Looking at him, you could tell he was barely awake, and his skin was starting to take on a bluish hue. He didn’t look much better than the dead, actually.
Could they trust this man to help them? Was it safe? Kingsley thought he could get along with Darren. It sounded like he could actually relate to the man on his misanthropic societal views. But that probably wouldn’t matter much when he saw the mark on James’ arm.
Eric lead James to an armchair in the living area while Darren went on.
“We found that butcher’s van outside unlocked and abandoned in the middle of the road. Then we saw a snapper eating one of the pig carcasses out of the back of the van. We figured they must like meat. So we thought if we pressed the horn a couple times, the noise would lure all the snappers in the block to the van and they’d stay there and eat the pigs, leaving the other roads empty. That way it was safer to search the dentist’s office on Coggeshall Road. It worked a treat. I only ran out to help you lot because I could see you catching the attention of them and I didn’t want you ruining the distraction so my friends wouldn’t be able to get back. Thankfully, those porridge-brains haven’t scattered yet and there’s still a lot of pig meat left to keep them busy.”
Darren stared each of them in the eye for a few seconds – first Kingsley, then Sammy, then Eric, then James, his thick eyebrows furrowing briefly as he noticed James’ severe lack of energy. Then his eyes returned to Kingsley.
“Listen... I don’t want to seem too eager or anything, but there’s s
afety in numbers. It’s true when they say it in the zombie films. And I don’t know whether it’s stupid of me to trust you, but I think now that you’re here you should stay. If we work together, we can—”
“James?”
It was Eric who interrupted Darren. He had a pretty good reason to.
His bulky frame was bent over James’ slack body.
His fingers were pressed into James’ wrist, feeling for a pulse. Then they were digging into his neck. Then gripping his shoulders and rattling him.
“What’s wrong with him?” Darren asked under his breath.
“He’s sick. We need a doctor. We might be too late—”
“But what is wrong with him? Was... was he bitten?”
Kingsley was trying to make a rushed decision whether to tell the truth when he saw Darren's eyes travel to James’ body and widen.
Eric had put James on the floor on his back and was attempting to resuscitate him with chest compressions. But his right arm was flung out to the side, the angle of it revealing the sticky, red-brown patch on his sleeve where the wound was.
Darren’s eyes widened as he focused on the vaguely bite-shaped tear in the sleeve that James had been hiding against his chest. The horrified expression on Kingsley’s face alone must have confirmed Darren’s fears. It was a bite. It was clearly a bite.

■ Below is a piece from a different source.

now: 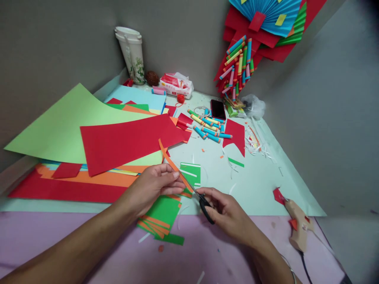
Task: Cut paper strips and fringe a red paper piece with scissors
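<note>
Between the thumb and fingers of my left hand (161, 179) is a narrow orange paper strip (167, 157), its free end rising up and to the left. My right hand (223, 207) grips black-handled scissors (204, 203), and their blades lie along the strip's lower end. Below my left hand are green paper pieces (164, 211) with several cut orange strips (154, 225) on top. Just beyond the hands lies another green piece (191, 173) with white strips on it. My fingers partly hide the blades.
Large red (127, 146) and light green sheets (59, 126) are piled at the left. Several rolled paper tubes (210, 128) lie near a phone (218, 109). A glue gun (299, 225) rests at the right. Behind are a white cup (132, 55), a tissue pack (176, 85) and a paper decoration (260, 27).
</note>
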Tool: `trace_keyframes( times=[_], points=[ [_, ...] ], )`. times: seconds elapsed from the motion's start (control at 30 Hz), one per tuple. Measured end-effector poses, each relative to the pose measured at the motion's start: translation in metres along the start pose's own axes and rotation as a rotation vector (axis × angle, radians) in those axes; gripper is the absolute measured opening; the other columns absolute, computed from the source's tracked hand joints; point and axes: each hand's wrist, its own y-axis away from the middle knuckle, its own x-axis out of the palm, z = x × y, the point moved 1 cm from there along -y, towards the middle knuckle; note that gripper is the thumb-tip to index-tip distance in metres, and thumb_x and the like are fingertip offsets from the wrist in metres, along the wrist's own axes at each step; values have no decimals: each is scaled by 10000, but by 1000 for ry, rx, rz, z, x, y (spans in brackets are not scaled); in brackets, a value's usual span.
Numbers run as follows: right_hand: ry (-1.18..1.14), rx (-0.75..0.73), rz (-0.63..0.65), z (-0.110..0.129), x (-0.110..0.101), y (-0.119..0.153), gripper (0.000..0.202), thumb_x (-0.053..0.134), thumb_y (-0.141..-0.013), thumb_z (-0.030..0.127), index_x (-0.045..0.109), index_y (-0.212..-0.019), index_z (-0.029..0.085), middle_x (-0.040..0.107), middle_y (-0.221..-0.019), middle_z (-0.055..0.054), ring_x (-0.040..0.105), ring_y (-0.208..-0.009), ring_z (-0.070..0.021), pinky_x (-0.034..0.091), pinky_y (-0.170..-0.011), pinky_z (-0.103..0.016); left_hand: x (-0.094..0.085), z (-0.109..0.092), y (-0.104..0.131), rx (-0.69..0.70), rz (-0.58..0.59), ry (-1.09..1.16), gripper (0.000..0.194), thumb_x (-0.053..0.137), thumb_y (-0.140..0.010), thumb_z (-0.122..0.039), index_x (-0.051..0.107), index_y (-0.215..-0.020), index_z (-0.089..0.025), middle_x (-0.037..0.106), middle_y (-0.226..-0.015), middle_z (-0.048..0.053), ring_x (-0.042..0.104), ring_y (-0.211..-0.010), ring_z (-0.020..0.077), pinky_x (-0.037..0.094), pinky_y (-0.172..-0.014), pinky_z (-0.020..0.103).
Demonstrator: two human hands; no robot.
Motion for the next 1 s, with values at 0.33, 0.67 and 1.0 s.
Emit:
trace_keyframes(
  times=[0.33,0.67,1.0],
  points=[
    [6,24,-9,-1,1,0,407,561,-835,102,597,-1232,182,494,-748,35,447,-649,-102,381,-597,-224,-1,4,0,-33,12,-40,136,707,-819,-243,633,-785,-135,747,-773,62,734,-763,168,598,-730,251],
    [37,16,-19,-1,-1,0,394,566,-848,127,599,-1236,184,491,-737,38,436,-644,-104,363,-593,-227,-2,0,1,-4,-2,-20,113,709,-817,-231,639,-812,-142,740,-793,41,727,-765,156,603,-761,268],
    [39,16,-20,1,-1,1,385,568,-848,137,601,-1229,179,481,-729,40,429,-640,-105,362,-595,-226,1,-1,1,2,-28,-31,98,685,-834,-209,620,-802,-143,737,-767,40,730,-735,151,600,-757,259]
  ],
)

Darren once again stared at each of the survivors as if reassessing their characters. Then his head dropped and swung from side to side in a ponderous shake.
“Shouldn’t have let them in,” he mumbled. “Shouldn’t have fucking done it.” Spinning around, he lifted the crossbow off the table and slid a bolt into it. Kingsley realised what was happening, stepped forward to intervene. But Darren whirled and threatened him with the loaded crossbow.
“Hey – Darren – please don’t do this to us,” Kingsley said, raising his hands. “Just look me in the eye and listen to me before you do anything. I’m begging you!”